— DESCRIPTION OF THE TASK —
Print the whole listing, unchanged.

━━━━━━

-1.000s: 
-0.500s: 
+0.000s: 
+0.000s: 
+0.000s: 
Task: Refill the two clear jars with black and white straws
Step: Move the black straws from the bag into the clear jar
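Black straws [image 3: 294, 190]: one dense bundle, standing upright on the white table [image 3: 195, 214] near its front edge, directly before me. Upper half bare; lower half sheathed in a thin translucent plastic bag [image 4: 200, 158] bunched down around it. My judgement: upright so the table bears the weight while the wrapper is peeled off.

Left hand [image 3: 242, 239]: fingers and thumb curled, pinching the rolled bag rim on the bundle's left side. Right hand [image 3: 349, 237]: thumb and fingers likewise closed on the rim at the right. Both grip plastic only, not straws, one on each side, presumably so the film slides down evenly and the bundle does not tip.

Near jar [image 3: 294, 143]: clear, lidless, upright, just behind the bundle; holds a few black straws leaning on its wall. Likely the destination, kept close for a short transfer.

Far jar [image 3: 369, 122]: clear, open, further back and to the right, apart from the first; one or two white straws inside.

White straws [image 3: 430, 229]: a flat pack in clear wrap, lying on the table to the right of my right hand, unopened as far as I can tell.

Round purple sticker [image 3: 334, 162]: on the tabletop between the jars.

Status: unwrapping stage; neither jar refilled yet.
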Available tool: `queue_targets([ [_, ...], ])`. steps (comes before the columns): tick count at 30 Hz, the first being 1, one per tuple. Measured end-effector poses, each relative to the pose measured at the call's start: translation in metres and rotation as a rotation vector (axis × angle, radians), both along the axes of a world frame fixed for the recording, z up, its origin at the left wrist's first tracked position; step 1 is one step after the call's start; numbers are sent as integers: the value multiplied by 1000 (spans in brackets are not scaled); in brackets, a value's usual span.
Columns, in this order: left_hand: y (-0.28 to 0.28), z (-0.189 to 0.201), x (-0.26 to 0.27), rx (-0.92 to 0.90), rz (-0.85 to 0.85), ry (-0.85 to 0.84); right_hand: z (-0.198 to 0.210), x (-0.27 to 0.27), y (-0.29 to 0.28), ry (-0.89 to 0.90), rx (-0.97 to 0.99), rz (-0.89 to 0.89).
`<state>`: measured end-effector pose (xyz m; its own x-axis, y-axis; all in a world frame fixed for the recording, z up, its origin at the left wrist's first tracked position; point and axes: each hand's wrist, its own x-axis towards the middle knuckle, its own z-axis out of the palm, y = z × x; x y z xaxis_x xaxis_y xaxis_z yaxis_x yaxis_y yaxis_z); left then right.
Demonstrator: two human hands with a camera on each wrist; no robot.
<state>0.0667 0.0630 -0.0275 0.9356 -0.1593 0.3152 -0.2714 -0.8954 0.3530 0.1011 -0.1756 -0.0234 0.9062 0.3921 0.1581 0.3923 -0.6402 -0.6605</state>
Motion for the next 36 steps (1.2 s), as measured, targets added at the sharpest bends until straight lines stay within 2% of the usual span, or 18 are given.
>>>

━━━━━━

— YOUR RESPONSE —
-1.000s: 
-0.500s: 
+0.000s: 
+0.000s: 
+0.000s: 
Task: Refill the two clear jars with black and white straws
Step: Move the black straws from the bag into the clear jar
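Black straws [image 3: 294, 190]: one dense bundle, standing upright on the white table [image 3: 195, 214] near its front edge, directly before me. Upper half bare; lower half sheathed in a thin translucent plastic bag [image 4: 200, 158] bunched down around it. My judgement: upright so the table bears the weight while the wrapper is peeled off.

Left hand [image 3: 242, 239]: fingers and thumb curled, pinching the rolled bag rim on the bundle's left side. Right hand [image 3: 349, 237]: thumb and fingers likewise closed on the rim at the right. Both grip plastic only, not straws, one on each side, presumably so the film slides down evenly and the bundle does not tip.

Near jar [image 3: 294, 143]: clear, lidless, upright, just behind the bundle; holds a few black straws leaning on its wall. Likely the destination, kept close for a short transfer.

Far jar [image 3: 369, 122]: clear, open, further back and to the right, apart from the first; one or two white straws inside.

White straws [image 3: 430, 229]: a flat pack in clear wrap, lying on the table to the right of my right hand, unopened as far as I can tell.

Round purple sticker [image 3: 334, 162]: on the tabletop between the jars.

Status: unwrapping stage; neither jar refilled yet.
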Available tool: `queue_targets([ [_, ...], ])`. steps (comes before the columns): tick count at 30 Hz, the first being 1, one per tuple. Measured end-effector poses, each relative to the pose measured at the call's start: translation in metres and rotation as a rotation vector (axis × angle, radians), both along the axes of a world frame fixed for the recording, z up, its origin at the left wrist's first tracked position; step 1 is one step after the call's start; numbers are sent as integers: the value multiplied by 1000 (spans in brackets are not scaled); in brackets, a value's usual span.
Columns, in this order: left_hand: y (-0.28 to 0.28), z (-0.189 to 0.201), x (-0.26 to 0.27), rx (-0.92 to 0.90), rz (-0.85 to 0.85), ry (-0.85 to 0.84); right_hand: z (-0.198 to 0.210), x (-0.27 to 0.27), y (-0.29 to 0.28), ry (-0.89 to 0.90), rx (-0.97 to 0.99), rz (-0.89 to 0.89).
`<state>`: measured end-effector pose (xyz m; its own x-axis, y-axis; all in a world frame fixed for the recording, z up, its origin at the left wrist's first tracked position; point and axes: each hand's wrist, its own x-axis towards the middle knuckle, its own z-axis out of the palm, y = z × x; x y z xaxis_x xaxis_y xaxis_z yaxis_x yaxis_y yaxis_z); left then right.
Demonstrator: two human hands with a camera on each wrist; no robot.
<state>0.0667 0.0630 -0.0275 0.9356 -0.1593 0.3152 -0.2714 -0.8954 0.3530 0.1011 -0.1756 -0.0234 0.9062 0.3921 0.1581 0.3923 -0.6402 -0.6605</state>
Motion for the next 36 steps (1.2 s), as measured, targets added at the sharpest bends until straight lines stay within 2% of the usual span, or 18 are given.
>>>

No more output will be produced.